§ **Work instruction**
Drop the images, then output the listing exactly.

§ **Material provided**
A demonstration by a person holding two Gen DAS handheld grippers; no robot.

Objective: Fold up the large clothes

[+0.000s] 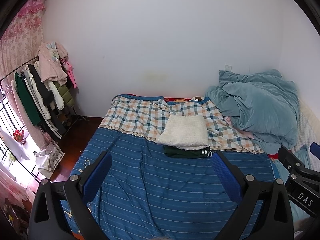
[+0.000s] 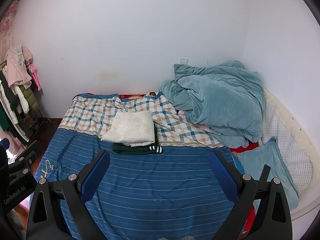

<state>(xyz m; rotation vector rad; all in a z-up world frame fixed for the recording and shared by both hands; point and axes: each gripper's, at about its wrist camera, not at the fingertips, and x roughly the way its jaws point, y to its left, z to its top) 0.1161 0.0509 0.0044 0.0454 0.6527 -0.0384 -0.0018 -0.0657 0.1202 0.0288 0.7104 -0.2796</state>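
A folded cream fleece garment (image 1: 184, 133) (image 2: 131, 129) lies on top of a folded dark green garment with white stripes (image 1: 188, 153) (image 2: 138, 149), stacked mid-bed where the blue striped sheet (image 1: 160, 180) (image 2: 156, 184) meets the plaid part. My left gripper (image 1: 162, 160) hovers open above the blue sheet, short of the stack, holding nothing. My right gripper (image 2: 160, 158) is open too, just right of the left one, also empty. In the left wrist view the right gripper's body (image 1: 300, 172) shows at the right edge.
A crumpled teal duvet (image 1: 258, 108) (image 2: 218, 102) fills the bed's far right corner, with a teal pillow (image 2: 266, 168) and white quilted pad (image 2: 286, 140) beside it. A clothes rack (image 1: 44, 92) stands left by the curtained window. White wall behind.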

§ **Answer section**
A demonstration by a person holding two Gen DAS handheld grippers; no robot.

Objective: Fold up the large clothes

[+0.000s] 
[+0.000s] 

<state>(xyz m; rotation vector rad; all in a z-up world frame fixed for the recording and shared by both hands; point and axes: each gripper's, at about its wrist camera, not at the fingertips, and x roughly the way its jaws point, y to its left, z to its top) 0.1161 0.0509 0.0044 0.0454 0.6527 -0.0384 -0.0018 -0.0657 0.1202 0.0288 0.7104 -0.2796</state>
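A folded cream fleece garment (image 1: 184, 133) (image 2: 131, 129) lies on top of a folded dark green garment with white stripes (image 1: 188, 153) (image 2: 138, 149), stacked mid-bed where the blue striped sheet (image 1: 160, 180) (image 2: 156, 184) meets the plaid part. My left gripper (image 1: 162, 160) hovers open above the blue sheet, short of the stack, holding nothing. My right gripper (image 2: 160, 158) is open too, just right of the left one, also empty. In the left wrist view the right gripper's body (image 1: 300, 172) shows at the right edge.
A crumpled teal duvet (image 1: 258, 108) (image 2: 218, 102) fills the bed's far right corner, with a teal pillow (image 2: 266, 168) and white quilted pad (image 2: 286, 140) beside it. A clothes rack (image 1: 44, 92) stands left by the curtained window. White wall behind.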

This exercise has now been fully answered.